Ongoing Collaboration Between TSRI and Princeton Scientists
Reveals Details of Natural Killer T Cells
By Jason Socrates
Bardi
In the latest of what has become a series of collaborative
studies between two laboratories on opposite coasts, Associate
Professor Luc Teyton of The Scripps Research Institute (TSRI)
and Albert Bendelac of Princeton University further characterize
an immune cell, known as a natural killer (NK) T cell, or
"NK1.1 T cells," which regulate other immune cells.
In the current study, the researchers provide a detailed
look at the maturation of the NK1.1 T cell lineage, following
its migration from its early precursor days in the thymus
to its differentiation in various tissues in the body.
"We are basically trying to understand how the NK1.1 system
works," says Teyton, who adds that the long-standing collaboration
has its roots in Paris, where Teyton and Bendelac knew each
other as students before both came to the United States.

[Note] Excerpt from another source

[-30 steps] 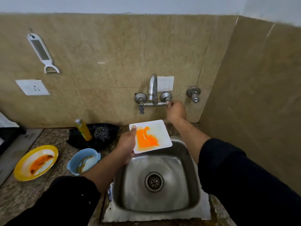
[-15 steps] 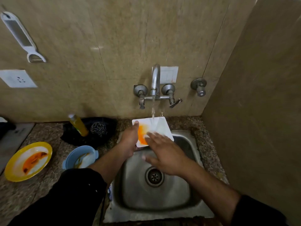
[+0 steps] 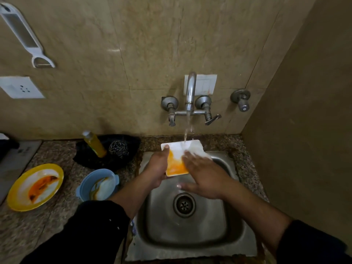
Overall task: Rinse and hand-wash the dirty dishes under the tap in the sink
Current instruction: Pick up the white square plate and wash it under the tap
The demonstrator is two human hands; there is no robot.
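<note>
A white square plate (image 3: 176,159) smeared with orange sauce sits over the back of the steel sink (image 3: 188,221), under running water from the tap (image 3: 190,88). My left hand (image 3: 158,168) grips the plate's left edge, thumb on top. My right hand (image 3: 203,174) lies flat on the plate's right half, fingers spread, holding nothing. A yellow-rimmed plate (image 3: 35,186) with orange residue and a blue bowl (image 3: 98,184) with dirty streaks rest on the counter at the left.
A yellow soap bottle (image 3: 95,143) and a steel scrubber (image 3: 119,148) sit on a black tray behind the bowl. A peeler (image 3: 26,37) and a socket (image 3: 21,87) are on the tiled wall. A side wall stands close on the right.
My right hand left the tap handle and came down onto the plate. Water now runs. The plate moved back under the stream, and the orange smear has spread and thinned.
</note>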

The NK1.1 T cells are unusual in that they fall somewhere
between innate and adaptive immunity. These cells arise in
the thymus. As mature cells, they stimulate an adaptive immune
response and regulate a range of disease states, including
diabetes, cancer, and pathogenic infections.

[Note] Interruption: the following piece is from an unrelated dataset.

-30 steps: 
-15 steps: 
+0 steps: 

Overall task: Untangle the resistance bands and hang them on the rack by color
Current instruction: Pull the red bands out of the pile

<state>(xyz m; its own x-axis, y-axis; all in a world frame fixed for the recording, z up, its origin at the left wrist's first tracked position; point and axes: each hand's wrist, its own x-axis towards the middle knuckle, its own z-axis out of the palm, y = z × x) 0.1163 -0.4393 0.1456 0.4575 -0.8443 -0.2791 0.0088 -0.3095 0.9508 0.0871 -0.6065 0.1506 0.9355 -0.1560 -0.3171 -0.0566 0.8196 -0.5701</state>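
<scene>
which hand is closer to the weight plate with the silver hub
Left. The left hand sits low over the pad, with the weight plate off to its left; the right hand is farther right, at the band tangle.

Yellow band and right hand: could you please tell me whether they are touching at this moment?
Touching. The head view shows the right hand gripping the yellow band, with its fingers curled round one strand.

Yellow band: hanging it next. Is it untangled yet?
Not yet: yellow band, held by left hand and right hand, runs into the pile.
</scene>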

Like other T cells, they express T cell receptors (TCR)although
without the normal antigenic variability. However, NK1.1 T
cells also express the "NK" innate immune cell receptors and
may have the ability to see some of the lipids that many bacteria
display on their outer surface. This NK receptor recognizes
the CD1 receptor, which is associated with the major histocompatability
complex on antigen presenting cells, which are like the buglers
that warn the immune system that a pathogen is invading.

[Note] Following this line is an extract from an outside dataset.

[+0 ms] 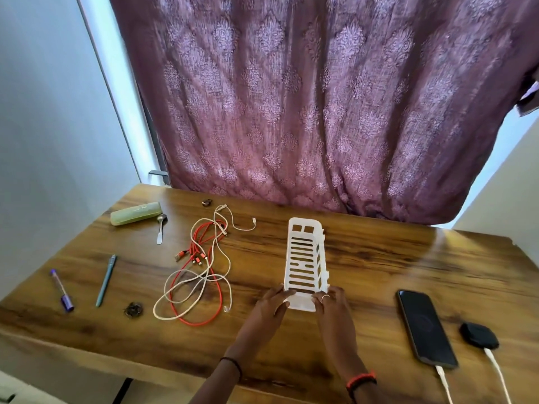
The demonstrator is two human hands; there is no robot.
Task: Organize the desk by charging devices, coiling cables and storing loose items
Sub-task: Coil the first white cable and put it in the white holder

NK1.1 T cells bind to a cell surface protein called CD1
that bears an unknown lipidic ligand, one focus of Teyton
and Bendelac's current investigations.
Once the NK1.1 T cells bind to CD1, they become activated
and begin to secrete a large amount of the protein interleukin-4,
which in turn activates helper T cells. The helper T cells
then induce specific B cells to unload bursts of soluble antibodies
into the bloodstream, and these antibodies ultimately deal
with cancerous cells and pathogens.
One of the toughest challenges in studying NK1.1 T cells
is simply expressing and purifying biologically active CD1
receptors. This task is almost impossible in bacterial expression
systems. So Teyton expresses the molecules in Drosophilla
cells and purifies them as empty, fully folded proteins from
culture supernatants. They are subsequently multimerized and
loaded with antigenic lipids to make them react with the T
cell receptor of NK1.1 T cells.
In the current study, Teyton made these reagents to look
specifically at the thymic development of these cells.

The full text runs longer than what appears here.